**Task statement:**
Both ends included, set down the lines from the line containing "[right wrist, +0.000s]" through the last line of the records below, without pictures.

**Input for this task:**
━━━━━━━━━━━━━━━━━━━━━━━━━━━━━━

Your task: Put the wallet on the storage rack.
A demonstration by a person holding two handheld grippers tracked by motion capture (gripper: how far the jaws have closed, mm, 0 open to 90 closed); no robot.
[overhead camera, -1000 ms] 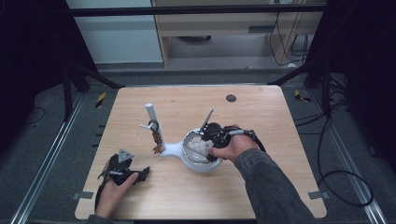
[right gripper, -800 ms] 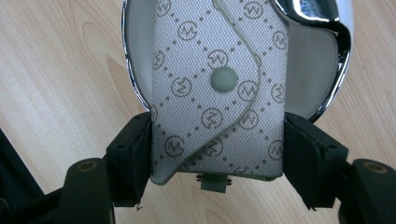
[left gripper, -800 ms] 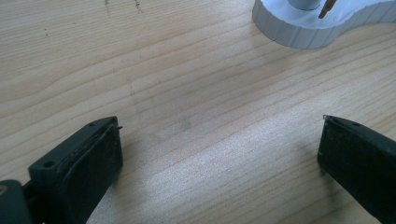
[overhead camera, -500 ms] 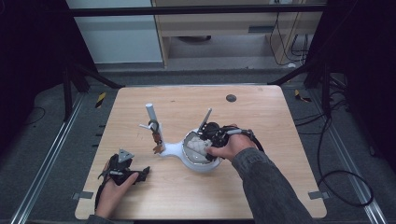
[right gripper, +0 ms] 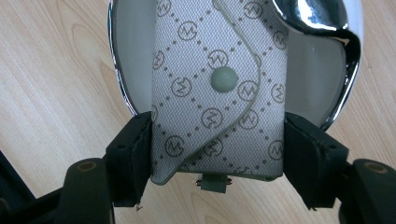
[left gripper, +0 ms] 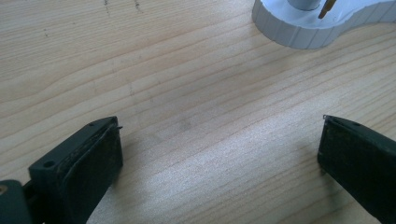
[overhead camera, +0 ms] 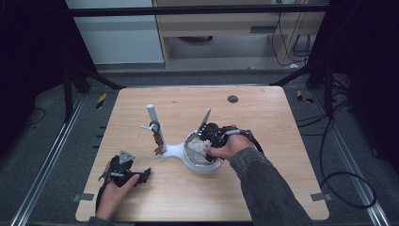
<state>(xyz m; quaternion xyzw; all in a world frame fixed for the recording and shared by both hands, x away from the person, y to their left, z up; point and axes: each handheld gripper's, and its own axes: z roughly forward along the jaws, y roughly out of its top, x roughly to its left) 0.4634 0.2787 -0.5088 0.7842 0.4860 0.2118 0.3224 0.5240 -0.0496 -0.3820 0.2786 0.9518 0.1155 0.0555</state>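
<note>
We are pinching one patterned grey pouch with our right gripper, both pads pressing its sides, holding it over the one round white tray. Left of that tray, our left gripper is resting on the table, jaws spread on nothing.

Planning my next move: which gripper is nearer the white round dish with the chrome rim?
Right. The right gripper is over the dish, shut on a grey patterned snap pouch. The left gripper rests on the table, well apart from it.
</note>
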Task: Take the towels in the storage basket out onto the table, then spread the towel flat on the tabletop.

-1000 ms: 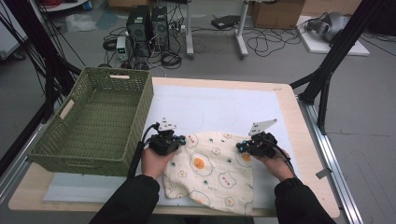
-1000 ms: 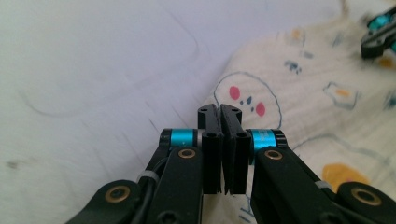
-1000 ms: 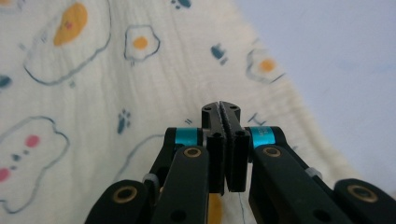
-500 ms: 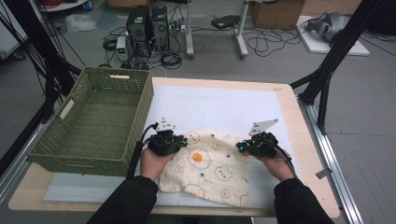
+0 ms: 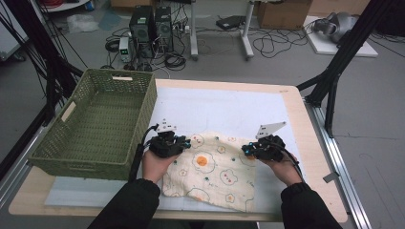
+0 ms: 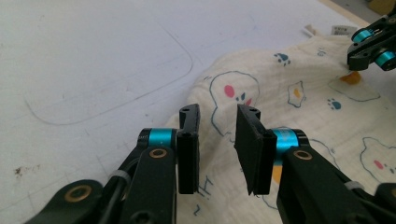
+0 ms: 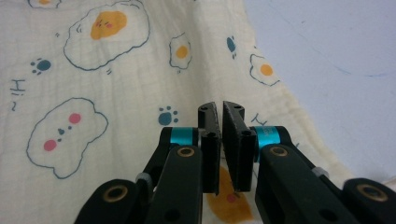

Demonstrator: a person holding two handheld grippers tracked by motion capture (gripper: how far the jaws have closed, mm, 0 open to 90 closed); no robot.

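The cloth (image 5: 215, 171) lies flat on the white mat (image 5: 229, 109) at the bench's near edge, w/ the green basket (image 5: 95, 124) to its left. Your left gripper (image 6: 217, 128) has just been opening; jaws now part-open, cloth beneath, not pinched. Right gripper (image 7: 219, 140) jaws nearly together, a slit showing; can't tell if fabric's caught. Clear both before lifting away. Vs earlier, the cloth's spread flatter.
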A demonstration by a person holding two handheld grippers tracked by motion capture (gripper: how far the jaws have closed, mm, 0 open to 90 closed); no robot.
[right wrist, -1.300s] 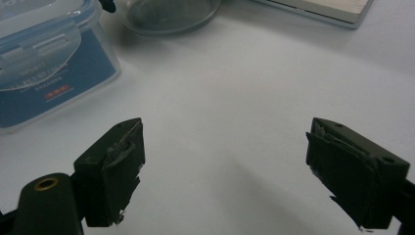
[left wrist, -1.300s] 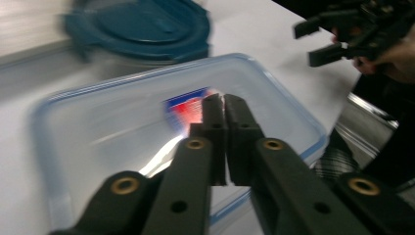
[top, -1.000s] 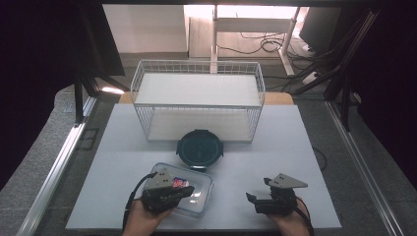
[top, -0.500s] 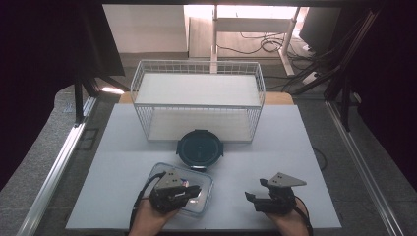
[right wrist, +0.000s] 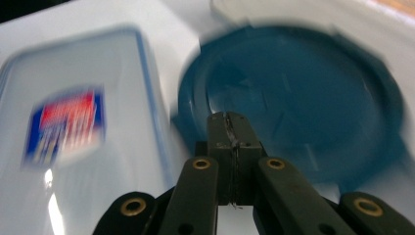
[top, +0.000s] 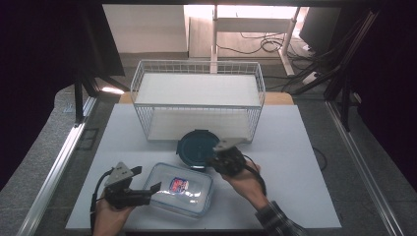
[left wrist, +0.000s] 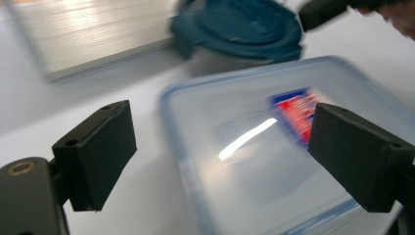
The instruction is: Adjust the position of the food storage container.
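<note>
- The white table (top: pixel 305 162) carries everything, and the biggest thing on it is a white wire basket (top: pixel 196 101) at its far side; from the high view no object is seen inside, just its pale floor.
- A clear rectangular container (top: pixel 182 189) with a blue-edged lid and a red-and-blue label (top: pixel 179 185) lies flat at the near middle of the table, between the two hands. Its walls are see-through and no contents can be made out under the lid.
- A round dark teal lid (top: pixel 196 149) lies flat just beyond the container, right in front of the basket; in the right gripper view its rim shows small tabs, and motion blur softens its edge.
- The left gripper (top: pixel 155 189) sits at the near left, just beside the container's left end. Its jaws have just been opening and stand wide apart; in the left gripper view the container lies beyond and between them, untouched.
- The right gripper (top: pixel 215 161) hovers at the teal lid's near right edge. Its jaws have just been closing and meet pad to pad, with nothing between them.
- Whether its tips touch the lid cannot be told.
</note>
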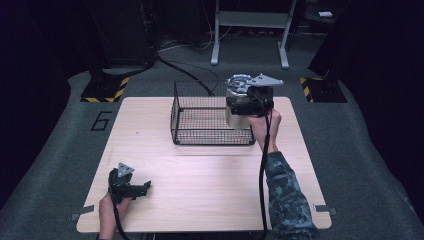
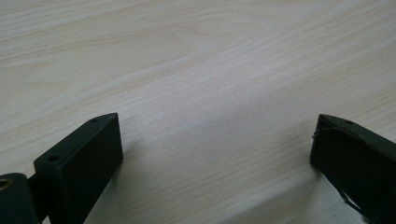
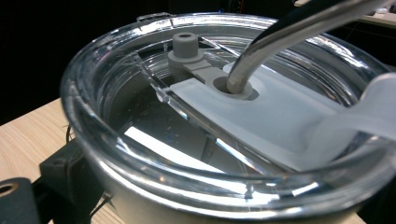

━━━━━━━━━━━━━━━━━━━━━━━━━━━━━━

**Solution for this problem:**
[right wrist, +0.000s] 
[top, +0.000s] 
[left wrist, +0.000s] 
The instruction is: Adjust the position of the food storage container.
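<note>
- The white table (top: pixel 305 162) carries everything, and the biggest thing on it is a white wire basket (top: pixel 196 101) at its far side; from the high view no object is seen inside, just its pale floor.
- A clear rectangular container (top: pixel 182 189) with a blue-edged lid and a red-and-blue label (top: pixel 179 185) lies flat at the near middle of the table, between the two hands. Its walls are see-through and no contents can be made out under the lid.
- A round dark teal lid (top: pixel 196 149) lies flat just beyond the container, right in front of the basket; in the right gripper view its rim shows small tabs, and motion blur softens its edge.
- The left gripper (top: pixel 155 189) sits at the near left, just beside the container's left end. Its jaws have just been opening and stand wide apart; in the left gripper view the container lies beyond and between them, untouched.
- The right gripper (top: pixel 215 161) hovers at the teal lid's near right edge. Its jaws have just been closing and meet pad to pad, with nothing between them.
- Whether its tips touch the lid cannot be told.
</note>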

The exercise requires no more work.